Whenever "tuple" occurs in a line of the material, list that line.

MATERIALS PROVIDED>
****

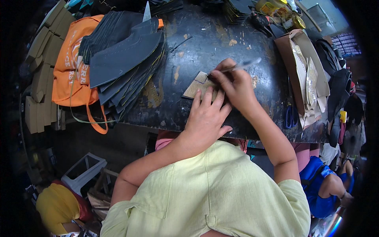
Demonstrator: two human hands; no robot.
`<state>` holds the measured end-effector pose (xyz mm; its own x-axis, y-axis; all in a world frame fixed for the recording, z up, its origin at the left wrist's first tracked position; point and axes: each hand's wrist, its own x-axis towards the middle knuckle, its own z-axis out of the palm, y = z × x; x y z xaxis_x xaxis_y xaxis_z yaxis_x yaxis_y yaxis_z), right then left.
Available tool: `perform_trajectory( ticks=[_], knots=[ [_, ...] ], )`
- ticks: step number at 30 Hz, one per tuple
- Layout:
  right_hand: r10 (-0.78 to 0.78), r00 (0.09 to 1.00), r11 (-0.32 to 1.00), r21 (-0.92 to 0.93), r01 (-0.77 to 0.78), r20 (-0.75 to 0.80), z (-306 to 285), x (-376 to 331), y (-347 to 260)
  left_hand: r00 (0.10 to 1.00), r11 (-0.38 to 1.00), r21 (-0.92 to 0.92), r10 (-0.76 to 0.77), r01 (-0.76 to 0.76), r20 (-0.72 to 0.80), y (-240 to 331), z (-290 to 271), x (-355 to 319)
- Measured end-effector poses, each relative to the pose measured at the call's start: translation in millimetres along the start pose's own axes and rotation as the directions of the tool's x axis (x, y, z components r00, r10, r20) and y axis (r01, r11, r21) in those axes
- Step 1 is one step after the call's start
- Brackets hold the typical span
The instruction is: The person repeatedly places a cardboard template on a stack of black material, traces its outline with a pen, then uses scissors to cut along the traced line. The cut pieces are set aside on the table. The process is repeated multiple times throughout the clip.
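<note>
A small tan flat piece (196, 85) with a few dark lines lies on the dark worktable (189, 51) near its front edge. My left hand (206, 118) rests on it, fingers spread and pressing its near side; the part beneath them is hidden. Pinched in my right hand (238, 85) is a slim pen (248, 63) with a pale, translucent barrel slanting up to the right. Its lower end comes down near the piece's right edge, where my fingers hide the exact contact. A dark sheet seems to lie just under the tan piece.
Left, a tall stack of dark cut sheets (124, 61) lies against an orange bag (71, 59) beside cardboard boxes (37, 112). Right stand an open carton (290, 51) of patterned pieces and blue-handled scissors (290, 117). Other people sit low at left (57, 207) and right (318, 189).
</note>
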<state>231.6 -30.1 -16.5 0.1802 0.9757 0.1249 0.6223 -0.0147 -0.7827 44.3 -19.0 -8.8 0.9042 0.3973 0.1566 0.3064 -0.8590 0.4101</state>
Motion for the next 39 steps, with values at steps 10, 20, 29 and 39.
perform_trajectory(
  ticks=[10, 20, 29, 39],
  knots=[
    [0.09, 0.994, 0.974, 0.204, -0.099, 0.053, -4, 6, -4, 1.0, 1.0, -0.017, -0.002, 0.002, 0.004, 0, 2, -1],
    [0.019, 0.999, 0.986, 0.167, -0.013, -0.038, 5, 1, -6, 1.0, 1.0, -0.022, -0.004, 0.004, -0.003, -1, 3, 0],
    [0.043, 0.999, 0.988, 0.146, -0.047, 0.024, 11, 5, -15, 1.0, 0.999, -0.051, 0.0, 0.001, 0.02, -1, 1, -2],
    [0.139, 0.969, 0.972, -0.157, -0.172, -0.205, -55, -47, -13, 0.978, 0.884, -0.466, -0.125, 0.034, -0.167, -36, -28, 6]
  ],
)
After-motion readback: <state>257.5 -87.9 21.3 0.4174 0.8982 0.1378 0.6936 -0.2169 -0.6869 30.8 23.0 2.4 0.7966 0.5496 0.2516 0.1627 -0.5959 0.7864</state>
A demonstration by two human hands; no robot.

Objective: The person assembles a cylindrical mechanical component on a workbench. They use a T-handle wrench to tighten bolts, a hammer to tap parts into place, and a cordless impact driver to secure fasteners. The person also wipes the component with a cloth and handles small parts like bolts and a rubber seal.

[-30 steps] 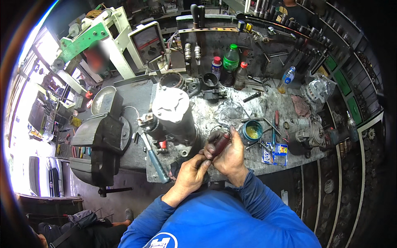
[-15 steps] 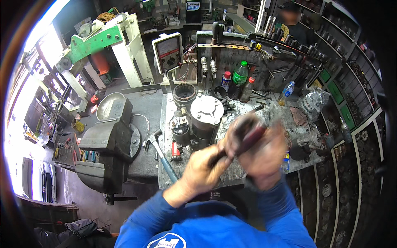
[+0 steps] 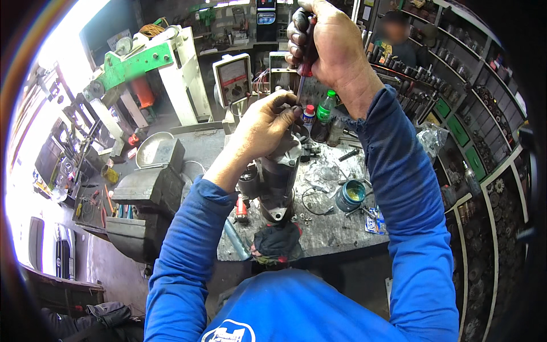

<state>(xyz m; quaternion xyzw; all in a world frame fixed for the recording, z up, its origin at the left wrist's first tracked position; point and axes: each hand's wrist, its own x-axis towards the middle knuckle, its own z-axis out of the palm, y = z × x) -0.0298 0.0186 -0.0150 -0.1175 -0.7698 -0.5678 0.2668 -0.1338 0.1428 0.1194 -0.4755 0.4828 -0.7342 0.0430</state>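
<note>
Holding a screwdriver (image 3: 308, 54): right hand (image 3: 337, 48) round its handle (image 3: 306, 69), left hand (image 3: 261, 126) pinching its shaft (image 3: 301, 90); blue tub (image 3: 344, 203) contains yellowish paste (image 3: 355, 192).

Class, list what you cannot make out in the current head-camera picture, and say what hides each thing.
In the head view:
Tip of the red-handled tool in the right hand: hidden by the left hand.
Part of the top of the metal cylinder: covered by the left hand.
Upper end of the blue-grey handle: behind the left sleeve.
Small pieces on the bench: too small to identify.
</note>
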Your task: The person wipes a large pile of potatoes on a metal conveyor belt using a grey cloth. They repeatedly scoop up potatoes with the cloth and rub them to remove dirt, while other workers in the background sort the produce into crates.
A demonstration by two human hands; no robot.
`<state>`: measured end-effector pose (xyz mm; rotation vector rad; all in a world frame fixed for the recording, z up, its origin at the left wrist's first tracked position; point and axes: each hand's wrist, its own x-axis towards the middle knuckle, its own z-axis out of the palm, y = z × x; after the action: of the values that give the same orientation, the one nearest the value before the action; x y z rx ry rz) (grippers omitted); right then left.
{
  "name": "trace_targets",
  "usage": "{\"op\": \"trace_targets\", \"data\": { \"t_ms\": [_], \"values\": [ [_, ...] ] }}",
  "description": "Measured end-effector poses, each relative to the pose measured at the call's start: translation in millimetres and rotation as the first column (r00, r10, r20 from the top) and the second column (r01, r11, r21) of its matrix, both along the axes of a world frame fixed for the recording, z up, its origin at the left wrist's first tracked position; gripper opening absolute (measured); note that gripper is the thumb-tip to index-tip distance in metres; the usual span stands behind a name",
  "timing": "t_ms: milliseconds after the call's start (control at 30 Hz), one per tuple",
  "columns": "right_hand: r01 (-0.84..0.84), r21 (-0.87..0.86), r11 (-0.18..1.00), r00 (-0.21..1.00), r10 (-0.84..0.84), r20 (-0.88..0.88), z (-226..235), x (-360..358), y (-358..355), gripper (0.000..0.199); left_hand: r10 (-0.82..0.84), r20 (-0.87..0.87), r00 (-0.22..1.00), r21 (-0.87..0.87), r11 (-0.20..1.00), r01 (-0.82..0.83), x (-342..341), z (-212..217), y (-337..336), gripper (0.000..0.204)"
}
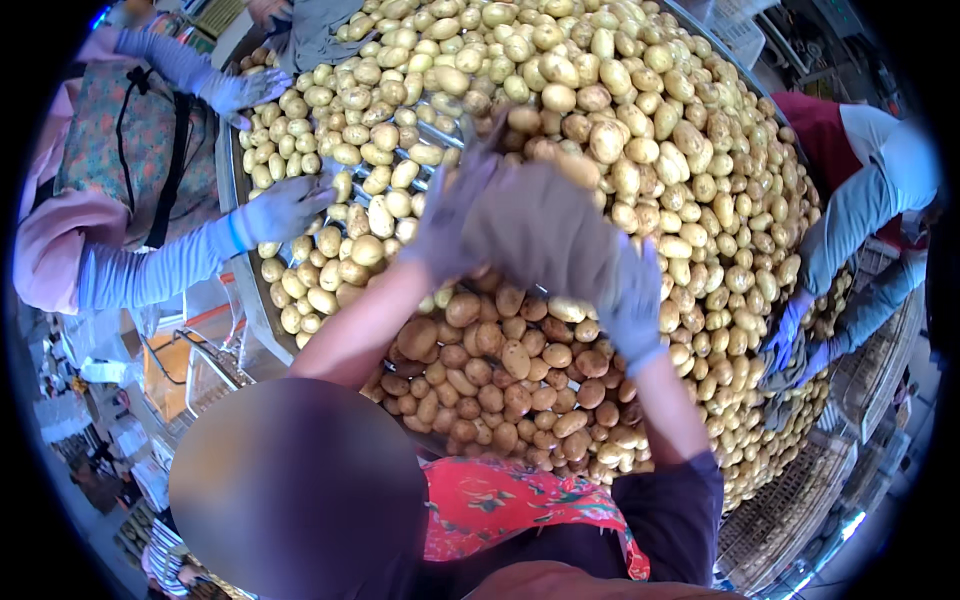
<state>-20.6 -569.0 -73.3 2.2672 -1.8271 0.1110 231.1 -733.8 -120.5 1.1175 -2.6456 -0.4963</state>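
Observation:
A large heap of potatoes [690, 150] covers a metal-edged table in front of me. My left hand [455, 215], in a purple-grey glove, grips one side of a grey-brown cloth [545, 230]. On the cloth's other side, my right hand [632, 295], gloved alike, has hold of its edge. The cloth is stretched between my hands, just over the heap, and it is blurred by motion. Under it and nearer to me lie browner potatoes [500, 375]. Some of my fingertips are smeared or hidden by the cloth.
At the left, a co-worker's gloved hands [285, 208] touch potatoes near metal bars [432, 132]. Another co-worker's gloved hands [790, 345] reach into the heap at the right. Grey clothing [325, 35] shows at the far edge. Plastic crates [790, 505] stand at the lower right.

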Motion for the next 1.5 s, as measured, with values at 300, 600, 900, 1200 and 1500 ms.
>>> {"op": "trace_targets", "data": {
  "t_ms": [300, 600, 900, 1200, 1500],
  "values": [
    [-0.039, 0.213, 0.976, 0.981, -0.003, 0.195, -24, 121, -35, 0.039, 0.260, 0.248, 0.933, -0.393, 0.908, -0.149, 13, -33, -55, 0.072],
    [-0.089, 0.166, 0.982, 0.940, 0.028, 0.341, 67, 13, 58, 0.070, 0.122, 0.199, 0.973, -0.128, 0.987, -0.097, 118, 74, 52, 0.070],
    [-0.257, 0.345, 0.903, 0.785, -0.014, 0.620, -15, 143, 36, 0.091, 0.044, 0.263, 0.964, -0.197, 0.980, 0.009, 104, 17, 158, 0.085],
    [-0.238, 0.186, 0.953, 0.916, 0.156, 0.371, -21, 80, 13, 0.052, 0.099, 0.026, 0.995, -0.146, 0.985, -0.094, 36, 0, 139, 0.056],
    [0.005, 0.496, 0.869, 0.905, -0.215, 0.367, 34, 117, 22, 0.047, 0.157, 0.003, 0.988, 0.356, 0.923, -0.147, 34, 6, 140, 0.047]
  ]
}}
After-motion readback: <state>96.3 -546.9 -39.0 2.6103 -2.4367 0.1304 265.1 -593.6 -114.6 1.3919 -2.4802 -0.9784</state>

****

ANSWER SPACE>
- ticks: step number at 30 Hz, one per tuple
  "timing": "t_ms: milliseconds after the call's start (control at 30 Hz), one per tuple",

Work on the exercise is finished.